Past articles in this series show where the Bakken is headed in 2013 and beyond.
Operators have done a great job, as they have developed pad drilling, zipper fracs, and pressure pumping techniques that not only have improved EURs, but also reduced costs. Companies have turned ideas into reality, and this is only the beginning.
Operators are getting more proficient, as the first quarter was spent drilling and not completing wells.
This is building an inventory, and now that the weather is nice we should see a large number of pad completions turned to sales in the third quarter.
Most operators are using two mile thirty stage laterals with large amounts of sand and ceramic tails. Better results are being seen from companies using more water and proppant. As the source rock is better stimulated, it will take more of both to fill in the fractures and keep crude flowing to the well bore. In my [previous] article, I covered EOG Resources (EOG). Its comment about Bakken rate of return could prove to be a turning point for this play. EOG is seeing returns in its Bakken wells that rival the Eagle Ford. These are triple digit returns, and more importantly show us that EOG's technologies and not geography are the reason for its outperformance.
From earlier posts, Parts I - IV of this series. Part IV.

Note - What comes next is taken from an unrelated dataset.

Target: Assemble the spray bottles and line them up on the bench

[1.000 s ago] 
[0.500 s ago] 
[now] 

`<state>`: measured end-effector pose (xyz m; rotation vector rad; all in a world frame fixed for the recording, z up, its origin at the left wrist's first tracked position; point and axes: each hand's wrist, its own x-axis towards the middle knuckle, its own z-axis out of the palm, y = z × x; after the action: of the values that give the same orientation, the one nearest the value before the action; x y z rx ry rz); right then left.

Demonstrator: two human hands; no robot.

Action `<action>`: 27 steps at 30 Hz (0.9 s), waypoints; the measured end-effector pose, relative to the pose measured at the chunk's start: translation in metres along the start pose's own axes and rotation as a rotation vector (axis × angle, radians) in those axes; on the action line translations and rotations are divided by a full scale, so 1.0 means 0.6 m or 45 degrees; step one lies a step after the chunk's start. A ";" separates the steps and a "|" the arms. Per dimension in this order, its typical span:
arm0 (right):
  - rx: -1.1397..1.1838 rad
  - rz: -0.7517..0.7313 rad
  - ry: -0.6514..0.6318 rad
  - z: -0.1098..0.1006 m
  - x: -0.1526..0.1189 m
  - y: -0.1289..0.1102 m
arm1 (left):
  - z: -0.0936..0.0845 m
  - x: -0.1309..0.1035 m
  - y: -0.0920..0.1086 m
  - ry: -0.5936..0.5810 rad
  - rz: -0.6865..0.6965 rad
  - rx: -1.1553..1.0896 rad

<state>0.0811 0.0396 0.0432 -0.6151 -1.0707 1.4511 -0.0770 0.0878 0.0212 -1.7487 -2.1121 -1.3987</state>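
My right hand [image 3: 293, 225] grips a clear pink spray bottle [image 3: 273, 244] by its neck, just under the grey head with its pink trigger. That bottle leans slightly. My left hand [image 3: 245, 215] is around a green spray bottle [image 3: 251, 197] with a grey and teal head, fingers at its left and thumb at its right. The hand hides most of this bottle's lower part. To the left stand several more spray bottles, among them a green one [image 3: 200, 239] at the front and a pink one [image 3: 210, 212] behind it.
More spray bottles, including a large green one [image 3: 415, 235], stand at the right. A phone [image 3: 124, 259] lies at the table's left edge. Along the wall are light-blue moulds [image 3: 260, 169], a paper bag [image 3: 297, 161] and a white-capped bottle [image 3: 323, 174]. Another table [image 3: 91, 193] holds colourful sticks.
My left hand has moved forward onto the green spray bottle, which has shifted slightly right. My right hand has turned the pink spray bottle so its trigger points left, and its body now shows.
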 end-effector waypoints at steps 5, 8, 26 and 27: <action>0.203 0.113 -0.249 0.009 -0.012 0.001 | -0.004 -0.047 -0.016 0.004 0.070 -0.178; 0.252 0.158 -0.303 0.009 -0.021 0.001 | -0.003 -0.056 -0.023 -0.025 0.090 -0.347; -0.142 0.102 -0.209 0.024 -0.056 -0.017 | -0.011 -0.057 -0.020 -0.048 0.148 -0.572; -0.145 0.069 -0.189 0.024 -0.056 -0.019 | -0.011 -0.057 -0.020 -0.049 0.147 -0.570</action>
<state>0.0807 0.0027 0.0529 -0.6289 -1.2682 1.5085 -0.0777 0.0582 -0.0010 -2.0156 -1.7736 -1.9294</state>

Well costs continue to head lower. Most operators are reporting well costs decreasing 20% to 30% year-over-year. The unusually late winter in North Dakota forced some to put off completion work until the second quarter and just focus on getting wells drilled.
This is much more convenient now that pads production looks to increase exponentially over 2012. Companies like Kodiak put its mobile rigs to work punching holes. Since there was little to no completion crews to worry about, Kodiak didn't have to worry about time frames and how that would affect fraccing. Once the drilling is completed, the completion crew will zipper frac the wells. This can decrease times by a third. This coupled with lower oil service costs across the board, increase rates of return to levels that are much more economic.
Drilling in the first quarter threw analyst projections off as costs were higher as more drilling work got done, but very few wells were put to sales. I am expecting some very big top and bottom line numbers in the third quarter of this year.An incredible amount of information in this post, again, as usual.
From an earlier post:
Part I and Part II were linked here.
The first quarter has turned out to be much better than expected in the Bakken. Most operators spent time drilling from pads, which was a good thing as the winter lasted longer with more snow than originally expected. Pad drilling requires that all the wells be drilled before completion work begins. Batch drilling saves time and money.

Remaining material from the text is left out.